Native Land Purchase Ordinance 1846
From 1840 the European demand for land increased dramatically as settler numbers swelled. Under Article Two of the Treaty of Waitangi, only the Crown could buy land from Māori.
Governor Robert FitzRoy relaxed this rule in 1844, allowing direct purchases by settlers. However, under the Native Land Purchase Ordinance 1846 Governor George Grey stopped such direct sales and Native Land Purchase Commission agents, working for the Crown, purchased as much Māori land as possible. The strategies they employed to convince the sellers were often dubious, and included:
- targeting the weaker members of tribes
- forcing sales under threat of military action
- purchasing from individuals rather than the groups who owned land rights collectively
- purchasing from non-owners
- promising reserves for Māori on tracts of land that they sold, then not providing them, or providing rerserves that were smaller than promised or were on unsuitable land.
Fingers in many pies
Thomas Russell was a founder of the Bank of New Zealand. Frederick Whitaker was the bank’s solicitor. Both men were also ministers in the colonial government when their bank arranged a £3 million loan from Britain to finance the New Zealand wars and the development of confiscated Māori lands. The New Zealander newspaper reported that ‘Mr Whitaker the bank solicitor advised the bank to consult with Mr Whitaker the Premier, who very civilly referred Mr Whitaker the bank solicitor to Mr Whitaker the Attorney-General, and Mr Whitaker the Attorney-General gave Mr Whitaker [the post of] the Acting Minister of War during the absence of Mr Russell of the firm of Whitaker and Russell.’

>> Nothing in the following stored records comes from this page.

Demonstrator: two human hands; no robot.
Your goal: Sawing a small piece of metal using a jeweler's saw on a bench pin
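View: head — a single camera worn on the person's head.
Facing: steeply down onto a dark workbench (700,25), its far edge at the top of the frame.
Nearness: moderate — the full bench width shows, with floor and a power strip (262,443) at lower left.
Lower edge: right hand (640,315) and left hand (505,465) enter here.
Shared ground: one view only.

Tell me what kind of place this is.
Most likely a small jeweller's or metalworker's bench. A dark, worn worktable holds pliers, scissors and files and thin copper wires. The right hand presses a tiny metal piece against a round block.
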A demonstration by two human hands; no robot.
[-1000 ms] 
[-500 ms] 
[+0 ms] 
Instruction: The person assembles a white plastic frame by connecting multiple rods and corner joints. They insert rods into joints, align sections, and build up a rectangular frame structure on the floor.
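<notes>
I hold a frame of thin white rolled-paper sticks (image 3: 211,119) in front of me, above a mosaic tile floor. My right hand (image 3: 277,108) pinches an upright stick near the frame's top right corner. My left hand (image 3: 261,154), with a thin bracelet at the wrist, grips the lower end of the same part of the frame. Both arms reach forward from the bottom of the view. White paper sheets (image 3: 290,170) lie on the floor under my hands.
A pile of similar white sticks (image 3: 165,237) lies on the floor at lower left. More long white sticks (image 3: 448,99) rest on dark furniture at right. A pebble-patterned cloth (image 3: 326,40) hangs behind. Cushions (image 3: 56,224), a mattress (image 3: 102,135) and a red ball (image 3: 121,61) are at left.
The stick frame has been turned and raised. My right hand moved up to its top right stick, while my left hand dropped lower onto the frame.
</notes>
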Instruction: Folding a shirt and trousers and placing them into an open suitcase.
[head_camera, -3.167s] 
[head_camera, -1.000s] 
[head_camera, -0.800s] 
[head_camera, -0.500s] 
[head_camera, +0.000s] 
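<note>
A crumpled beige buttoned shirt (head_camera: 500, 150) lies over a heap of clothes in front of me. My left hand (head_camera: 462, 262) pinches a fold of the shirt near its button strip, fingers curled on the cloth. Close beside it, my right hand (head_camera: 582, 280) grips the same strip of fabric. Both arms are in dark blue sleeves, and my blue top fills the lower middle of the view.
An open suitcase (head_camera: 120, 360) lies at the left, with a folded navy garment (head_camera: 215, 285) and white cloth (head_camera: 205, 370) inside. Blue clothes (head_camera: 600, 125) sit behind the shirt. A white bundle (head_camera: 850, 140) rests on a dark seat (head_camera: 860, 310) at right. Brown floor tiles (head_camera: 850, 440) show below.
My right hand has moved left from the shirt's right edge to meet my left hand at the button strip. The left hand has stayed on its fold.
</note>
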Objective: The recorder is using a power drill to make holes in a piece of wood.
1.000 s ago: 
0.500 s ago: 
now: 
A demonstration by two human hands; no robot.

New Zealand Settlements Act 1863
Under the New Zealand Settlements Act 1863 the land of any tribe ‘engaged in rebellion’ against the government could be confiscated.
Altogether 1.3 million hectares of Māori land was confiscated, often on an inconsistent basis. The middle and lower Waikato Kingitanga tribes lost nearly all their land while Ngāti Maniapoto, who had been active combatants during the Taranaki and the Waikato wars, lost very little. The difference was because the fertile Waikato lands were better suited for European settlement.
The compensation courts
Māori who claimed their land had been unfairly confiscated could take their case within six months to a compensation court. Sometimes, by the time the court found in favour of the Māori claimants, their confiscated land had been sold. The court might then award barren or marginal land in compensation. Other wrongfully confiscated land was returned to people who were not its former owners.
In total, about 530,000 hectares of confiscated land was returned by the compensation court. It was returned under individual title, which broke down tribal solidarity over later land sales. ‘Gunpoint’ sales also took place when armed settlers forced Māori to sell their individual titles. One Matamata settler obtained 20,000 hectares this way.